沢登りなどではなく単なる川遊びだったからリーダーを決めていなかったと、貴方は主張されたかったのでしょうが、そうした反論は相手方及び裁判長の反発を招く結果とはならなかったでしょうか。結果論ですから、なんとでも言えますが私ならば、メンバーの合意を得ていなくとも実質的なリーダーであったことを認めたく思います。
しかしながら、さほど危険を感じられない場所までいちいちリーダーが指示すべきでないことは登山者の常識であることを強調すべきではなかったでしょうか。登山家ならばその説明だけで理解できるはずなのですが、登山経験の乏しい一般人や裁判官には、その説明では分かりにくいのかもしれませんね。しかも体力に自信がある男性二人が自主的に女性達の徒渉を支援しようとして身構えたことまでリーダーが容喙するべきでもありません。
ただし、事件の後で貴方が所属しておられる山岳会ではどうだったか知りませんが、私が所属していた山岳会や東京周辺の伝統ある会ならば必ず反省会と称してそのパーティのリーダーや同行者にミスがなかったかどうか、厳しい批判にさらされることも常です。場合によっては掴み合いになりかねない激論が交わされることすら少なくありません。しかし、そうした議論はこれからはいかにして同様な事故を防止すべきかというテーマの研究会のようなもので、法的責任などを追及するものでなく、もしも遭難者の遺族などから法的に訴訟など起こされたならば同じ山岳会員として仲間内で批判していたメンバーとてもすべての会員が関係者に味方し、すくなくとも法的責任がないことに意見が一致するはずです。

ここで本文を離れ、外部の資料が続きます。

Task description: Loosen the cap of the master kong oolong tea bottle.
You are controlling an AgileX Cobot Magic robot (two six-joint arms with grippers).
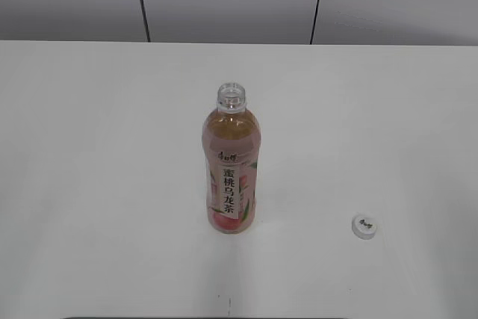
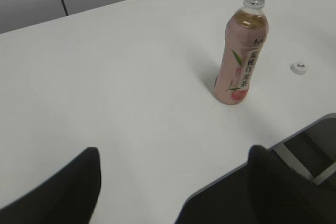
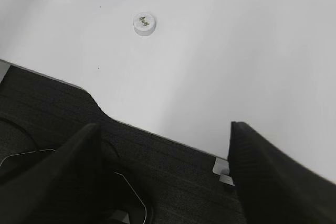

私は戸塚ヨットスクール戸塚宏校長の教育論に共鳴しているために、戸塚氏擁護の主張を私自身の掲示板に投稿したことがありましたが、戸塚ヨットの生徒が事故死したケースを登山パーティの遭難事故になぞらえたところ登山もヨットも無知と思われる論者から反論を受けました。「中学の教師が授業の一貫として冬の北アルプスに生徒を連れて行くような無謀なことを戸塚氏がやったから殺人だ」というのです。中学教師が学校の授業として冬の北アルプスへ生徒を引率するなんてあり得ない想定だと私は再反論しましたが一般人の常識は所詮そんなところなのでしょう。
長文になりすぎましたから、今回はこのあたりで一応は私の意見を終えますが、貴方のHPには傾聴すべき論説が沢山掲載されてありますので、お差し支えなければ私のHP上でリンクさせて頂きたく存じます。また、引きつづいて山岳事故とリーダー論について意見の交換をさせて欲しいと願っています。できれば、私達の同人雑誌「G山想」に寄稿して頂きたいものと思います。貴HPからの転載でも構いません。
2003.03.10掲載
註(1) 拙HPの「リーダー論」のこと。